*Problem requirements*.
Copy out each line from the start of the material below until the line with "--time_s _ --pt", that line included.
*** Given data
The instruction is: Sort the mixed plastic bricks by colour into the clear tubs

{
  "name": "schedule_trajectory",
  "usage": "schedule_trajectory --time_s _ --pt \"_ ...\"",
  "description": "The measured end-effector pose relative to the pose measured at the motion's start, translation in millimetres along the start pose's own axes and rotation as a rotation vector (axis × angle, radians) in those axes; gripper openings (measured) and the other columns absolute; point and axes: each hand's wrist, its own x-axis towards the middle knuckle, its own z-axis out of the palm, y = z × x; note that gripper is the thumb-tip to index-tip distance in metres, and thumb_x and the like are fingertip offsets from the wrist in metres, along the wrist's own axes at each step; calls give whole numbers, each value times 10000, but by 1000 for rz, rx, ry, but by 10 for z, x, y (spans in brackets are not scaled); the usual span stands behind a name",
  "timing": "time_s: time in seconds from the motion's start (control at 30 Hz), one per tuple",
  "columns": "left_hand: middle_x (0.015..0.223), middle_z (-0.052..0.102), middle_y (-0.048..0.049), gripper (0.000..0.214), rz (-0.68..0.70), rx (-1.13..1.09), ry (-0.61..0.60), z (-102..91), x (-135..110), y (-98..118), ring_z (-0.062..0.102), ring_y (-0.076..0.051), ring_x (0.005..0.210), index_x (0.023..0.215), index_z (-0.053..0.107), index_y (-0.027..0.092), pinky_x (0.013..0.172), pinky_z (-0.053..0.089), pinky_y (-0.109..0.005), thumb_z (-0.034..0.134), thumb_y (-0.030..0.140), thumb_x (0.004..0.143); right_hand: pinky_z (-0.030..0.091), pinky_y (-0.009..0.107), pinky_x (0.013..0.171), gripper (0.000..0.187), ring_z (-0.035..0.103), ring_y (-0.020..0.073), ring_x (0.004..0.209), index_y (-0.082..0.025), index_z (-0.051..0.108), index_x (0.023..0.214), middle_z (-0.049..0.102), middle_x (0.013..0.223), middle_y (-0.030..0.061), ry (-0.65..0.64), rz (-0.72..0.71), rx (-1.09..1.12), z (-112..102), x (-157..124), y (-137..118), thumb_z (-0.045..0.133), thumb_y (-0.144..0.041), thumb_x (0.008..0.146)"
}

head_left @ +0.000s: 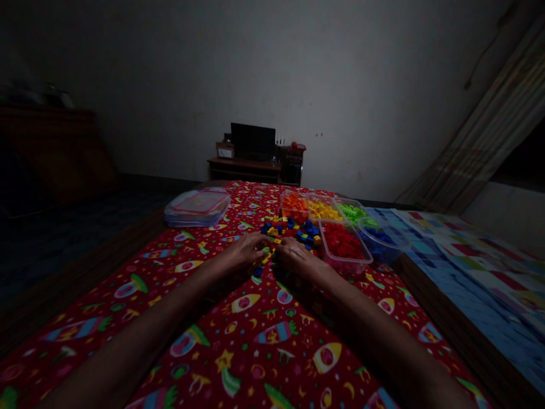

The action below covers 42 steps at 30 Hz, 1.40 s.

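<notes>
Head view: left hand (242, 254) and right hand (300, 258) close together, any grip hidden, working among loose plastic bricks (289, 230) just left of the clear tub of red bricks (324, 247), next move calling for one brick lifted free.

on the red rocket-print bedsheet (238, 341), toward its far left corner, a stack of clear plastic lids (197, 207); past its far edge, a low wooden shelf (244, 168) with a dark screen (252, 141) and a cardboard box (225, 150); right of it, a patchwork quilt (477, 255) and a slanting striped curtain (481, 125).
</notes>
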Motion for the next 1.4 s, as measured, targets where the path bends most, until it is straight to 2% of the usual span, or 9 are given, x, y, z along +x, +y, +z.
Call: schedule_trajectory --time_s 0.1,0.2,0.33,0.47,0.67,0.87,1.0,1.23,1.4 --pt "948 665 -56 239 11 -2 -8 -37 8 49 615 -181 884 972 672 183 797 477 -260 587 228 753 395 294 819 224 480 176 934 -151 556 1029 553 988 91 -33 50 -15 -42 -5 15 455 -94 838" --pt "884 659 -54 149 35 -10 -27 -144 40 104 610 -177 835 841 690 170 750 470 -250 595 222 739 370 246 703 136 479 140 762 -129 581 924 561 836 59 -121 178 -12 -265 94 -25 476 -112 838" --pt "697 655 -5 114 3 -22 -299 -321 6 201 596 -143 644 739 689 179 575 418 -203 584 167 697 311 226 627 143 444 112 663 -118 593 863 554 746 37 -129 268 13 -565 212 -152 451 -131 865" --pt "654 660 7 161 -95 112 -468 -358 -115 360 557 -136 543 782 694 218 456 334 -194 649 192 630 294 238 607 163 438 115 627 -125 595 781 540 680 31 -188 279 -50 -532 186 -211 474 -178 877" --pt "653 630 -15 117 -55 224 -326 -255 -154 438 556 -147 561 724 668 198 462 321 -213 634 116 647 339 261 783 96 494 159 842 -143 603 890 595 891 87 -85 134 -173 -224 3 -190 509 -155 875" --pt "719 638 -10 63 81 48 -227 -107 -119 539 576 -152 645 784 632 202 589 422 -225 575 214 760 349 268 766 102 514 165 831 -147 623 888 611 884 85 -180 178 -187 -300 23 -222 526 -149 857" --pt "726 620 -36 70 41 81 -137 93 -182 670 563 -168 640 772 609 193 596 426 -258 554 228 795 342 256 732 99 514 155 812 -116 630 887 606 852 83 -174 248 -162 -354 82 -152 575 -135 807" --pt "730 608 -29 148 71 49 -81 212 -251 600 537 -144 635 772 603 183 594 416 -244 523 293 830 234 213 509 287 343 66 514 -132 536 599 377 524 -54 -77 538 400 -550 228 12 536 -344 793" --pt "605 622 2 260 -35 -109 -132 -72 -62 451 528 -117 550 695 653 156 509 366 -208 511 344 805 205 183 405 325 278 38 418 -172 442 589 370 498 -70 82 839 1083 -529 295 -16 576 -433 728"
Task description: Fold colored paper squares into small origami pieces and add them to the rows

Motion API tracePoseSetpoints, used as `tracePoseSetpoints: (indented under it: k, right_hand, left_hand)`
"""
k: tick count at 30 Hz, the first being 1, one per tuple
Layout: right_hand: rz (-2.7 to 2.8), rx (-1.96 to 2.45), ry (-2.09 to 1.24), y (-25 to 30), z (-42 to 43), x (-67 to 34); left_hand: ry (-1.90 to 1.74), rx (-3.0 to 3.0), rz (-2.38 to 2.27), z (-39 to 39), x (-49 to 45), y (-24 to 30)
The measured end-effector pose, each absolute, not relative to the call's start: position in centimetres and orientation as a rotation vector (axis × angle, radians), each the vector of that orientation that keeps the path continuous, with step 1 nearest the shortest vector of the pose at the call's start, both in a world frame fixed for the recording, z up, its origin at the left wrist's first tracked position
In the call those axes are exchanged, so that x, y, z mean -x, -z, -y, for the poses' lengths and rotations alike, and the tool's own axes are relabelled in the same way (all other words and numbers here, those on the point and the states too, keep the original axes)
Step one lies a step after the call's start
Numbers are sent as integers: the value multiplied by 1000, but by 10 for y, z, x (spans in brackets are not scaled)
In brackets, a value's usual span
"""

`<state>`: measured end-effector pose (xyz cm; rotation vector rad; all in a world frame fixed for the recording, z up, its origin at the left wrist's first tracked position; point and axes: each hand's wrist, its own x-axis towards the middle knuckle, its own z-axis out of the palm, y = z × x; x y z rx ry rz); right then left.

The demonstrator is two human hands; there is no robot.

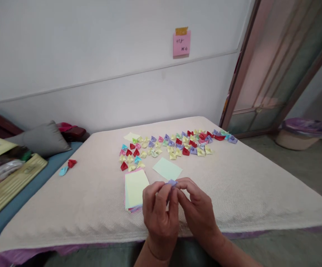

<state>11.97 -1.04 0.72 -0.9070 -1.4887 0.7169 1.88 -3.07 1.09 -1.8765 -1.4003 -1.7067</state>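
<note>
Between my two hands is a small piece of folded purple paper (172,183), mostly hidden by the fingers. My left hand (161,207) pinches it from the left, fingers curled with the back of the hand toward me. From the right, my right hand (197,204) grips it between thumb and fingertips. Just left of my left hand lies a stack of coloured paper sheets (135,189), pale yellow on top. Beyond my fingertips a single pale green sheet (167,169) rests flat on the cloth.
Rows of small folded paper pieces (186,151) in several colours spread across the table's (247,185) far half. A red folded piece (71,163) and a light blue one (63,171) lie at the left. A pink note (181,44) is taped to the wall. A bin (300,139) stands right.
</note>
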Motion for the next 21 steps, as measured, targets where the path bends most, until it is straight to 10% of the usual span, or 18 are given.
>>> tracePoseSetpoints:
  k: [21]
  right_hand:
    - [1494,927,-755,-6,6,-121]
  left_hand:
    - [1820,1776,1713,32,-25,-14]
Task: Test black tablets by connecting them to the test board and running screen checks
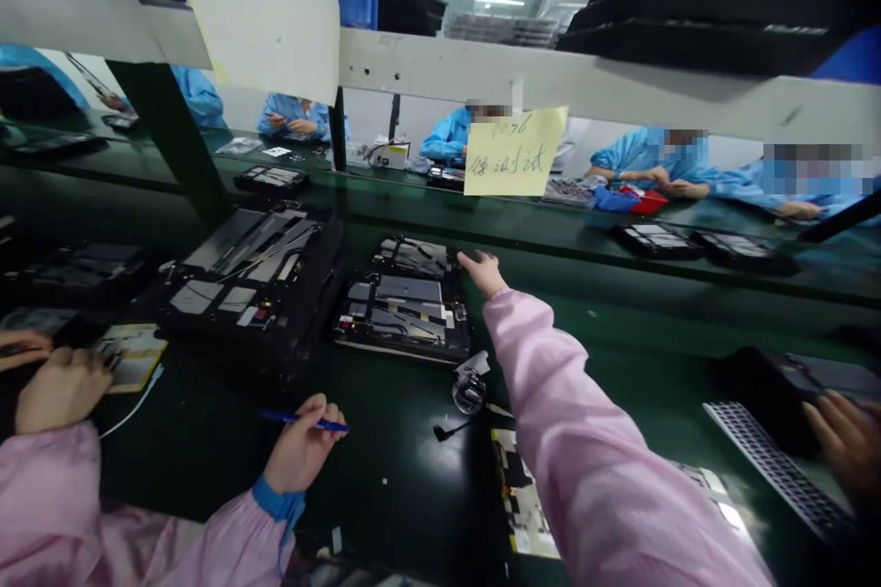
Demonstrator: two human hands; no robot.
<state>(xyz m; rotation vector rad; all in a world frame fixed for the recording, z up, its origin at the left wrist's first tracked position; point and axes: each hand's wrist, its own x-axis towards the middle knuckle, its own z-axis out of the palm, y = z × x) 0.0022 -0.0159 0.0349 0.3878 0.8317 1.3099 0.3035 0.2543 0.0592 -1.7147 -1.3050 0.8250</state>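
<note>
My left hand (306, 440), with a blue band at the wrist, is closed around a blue pen (334, 426) above the front of the green bench. My right hand (485, 273) reaches far forward, its fingers stretched out and apart at the right edge of a black tray (413, 255) of flat parts. Whether the fingertips touch that tray, I cannot tell. Just in front of it lies a second black tray (406, 316) holding grey panels and dark strips. A clear round roll (469, 392), perhaps tape, and a short black cable (451, 431) lie nearer to me.
A tall stack of black trays (275, 293) stands to the left. Beside it, a co-worker's hands (61, 390) work at a yellow-edged part (134, 358). Another hand (843, 431) is at the right, by a white grid strip (771, 459). A shelf beam (427, 64) crosses overhead.
</note>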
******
*Solution for this problem*.
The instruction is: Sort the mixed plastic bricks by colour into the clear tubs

{
  "name": "schedule_trajectory",
  "usage": "schedule_trajectory --time_s _ --pt \"_ ...\"",

No further output is required for this exercise.